Controlitas
Perhaps Controlitas would be a better name than Dignitas for the clinic in Switzerland where people go to be helped in killing themselves? Writing in The Daily Telegraph, Charles Moore comments insightfully on the recent case of Jeff Spector who sadly decided to end his life this way. He had an inoperable tumour near his spinal column, and is quoted as saying that he “could not contemplate a future as a quadriplegic”, that he wished to exercise “my human right to dignity” and that he “wanted to be in control of the final stages of my life.”

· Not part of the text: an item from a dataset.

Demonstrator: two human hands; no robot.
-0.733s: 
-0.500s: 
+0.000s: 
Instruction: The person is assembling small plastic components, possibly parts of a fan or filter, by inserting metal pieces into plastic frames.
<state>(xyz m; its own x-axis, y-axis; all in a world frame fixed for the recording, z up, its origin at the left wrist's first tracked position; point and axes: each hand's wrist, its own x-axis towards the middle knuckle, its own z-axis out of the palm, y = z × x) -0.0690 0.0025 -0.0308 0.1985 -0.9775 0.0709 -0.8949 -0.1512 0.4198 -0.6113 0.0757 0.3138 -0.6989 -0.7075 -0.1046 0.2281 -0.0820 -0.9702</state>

Nobody wants to make the pain of Mr Spector’s family any worse than it is already, but surely Mr Moore is right to observe that the key word here is ‘control’. There are people who suffer from conditions such as, and even worse than, quadriplegia and do so with extraordinary dignity. Surely this is more about control than dignity.
Modern men and women, especially in the West, do not like the idea that they are not in control. We can control so much of our lives, and yet death remains the great uncontrollable. Most fundamentally, we cannot choose not to die. We cannot even choose when or how we will die – unless we kill ourselves. People speak of “the right to die”. Is it a right? More like a certainty, even a predicament. Our only hope, yet a sure hope, is to make peace with the Living One, who holds the keys of death and Hades.